As obras iniciaram-se a 1717, ano do «lançamento» da primeira pedra, e teriam forçosamente de terminar a 22 de outubro de 1730, o que não é, de todo, aleatório: por exigência religiosa teria a sagração da basílica de ocorrer a um domingo; por exigência real, no dia do quadragésimo-primeiro aniversário do rei.  
                De entre as dificuldades na construção do convento, situado no Alto da Vela, destaca-se o transporte da chamada «mãe da pedra» de Pero Pinheiro a Mafra. No carrego desta gigantesca pedra de mármore, foram necessárias duzentas juntas de bois e seiscentos homens, saga epopeica que Saramago descreve ao longo de largas páginas. É neste ponto, aliás, que a edificação do convento assume um cariz simbólico: é o povo, enquanto personagem coletiva, que surge elevado à esfera da valorização mítica.

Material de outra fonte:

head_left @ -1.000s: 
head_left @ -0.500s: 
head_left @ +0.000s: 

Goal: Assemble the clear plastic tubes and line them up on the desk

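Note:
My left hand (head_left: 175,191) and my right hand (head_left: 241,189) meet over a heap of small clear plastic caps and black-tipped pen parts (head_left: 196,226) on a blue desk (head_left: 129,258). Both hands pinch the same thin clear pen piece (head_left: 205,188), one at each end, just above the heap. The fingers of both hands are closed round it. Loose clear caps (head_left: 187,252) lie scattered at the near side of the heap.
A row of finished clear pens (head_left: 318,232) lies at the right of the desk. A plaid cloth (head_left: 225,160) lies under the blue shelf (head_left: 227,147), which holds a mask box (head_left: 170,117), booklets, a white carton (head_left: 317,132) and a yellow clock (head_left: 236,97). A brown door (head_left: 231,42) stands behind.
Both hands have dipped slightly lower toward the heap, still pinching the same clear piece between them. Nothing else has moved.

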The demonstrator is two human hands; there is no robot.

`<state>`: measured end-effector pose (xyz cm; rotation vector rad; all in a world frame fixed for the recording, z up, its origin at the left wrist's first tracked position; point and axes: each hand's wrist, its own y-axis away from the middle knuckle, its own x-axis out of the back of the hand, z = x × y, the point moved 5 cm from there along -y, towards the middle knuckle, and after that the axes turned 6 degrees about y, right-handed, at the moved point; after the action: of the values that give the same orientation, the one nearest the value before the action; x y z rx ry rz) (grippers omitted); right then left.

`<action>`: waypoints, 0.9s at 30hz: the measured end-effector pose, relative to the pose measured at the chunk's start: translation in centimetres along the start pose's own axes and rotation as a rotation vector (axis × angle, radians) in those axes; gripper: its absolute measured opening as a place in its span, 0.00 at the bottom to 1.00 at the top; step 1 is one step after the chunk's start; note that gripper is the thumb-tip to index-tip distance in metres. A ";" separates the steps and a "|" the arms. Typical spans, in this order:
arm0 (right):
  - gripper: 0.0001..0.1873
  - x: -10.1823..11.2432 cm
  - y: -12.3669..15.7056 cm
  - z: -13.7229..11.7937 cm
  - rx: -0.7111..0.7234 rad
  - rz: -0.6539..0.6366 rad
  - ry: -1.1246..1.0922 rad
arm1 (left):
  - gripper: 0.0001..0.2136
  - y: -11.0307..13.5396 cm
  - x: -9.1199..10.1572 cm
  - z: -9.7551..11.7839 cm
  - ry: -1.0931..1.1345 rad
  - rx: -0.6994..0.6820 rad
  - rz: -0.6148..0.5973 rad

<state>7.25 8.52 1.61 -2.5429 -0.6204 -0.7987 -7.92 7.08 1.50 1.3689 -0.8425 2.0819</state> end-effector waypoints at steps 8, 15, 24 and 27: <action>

                No entanto, Memorial do Convento transcende largamente o plano da realidade histórica, havendo todo um caleidoscópio de enredos diversos que sublimemente se entrecruzam, como bem evidencia a encenação teatral. É o caso da história de amor de Baltasar Sete-Sóis, soldado maneta, e Blimunda Sete-Luas, que, em jejum, consegue ver «por dentro» das pessoas. Em paralelo, há ainda o alegórico projeto da construção da passarola, engenho que voará movido literalmente pela força das vontades dos homens, e que radica na crença subversiva do Padre Bartolomeu Lourenço de Gusmão, a quem chamam «o Voador». De resto, é em torno desta espécie de Santíssima Trindade – Baltasar, Blimunda e o padre Bartolomeu – que a ação do romance orbita.
                O desafio que (nos) é proposto nestas páginas é o da construção – do convento, da passarola, do sonho e da vontade. Ao leitor não restam dúvidas: «o homem, primeiro tropeça, depois anda, depois corre, um dia voará».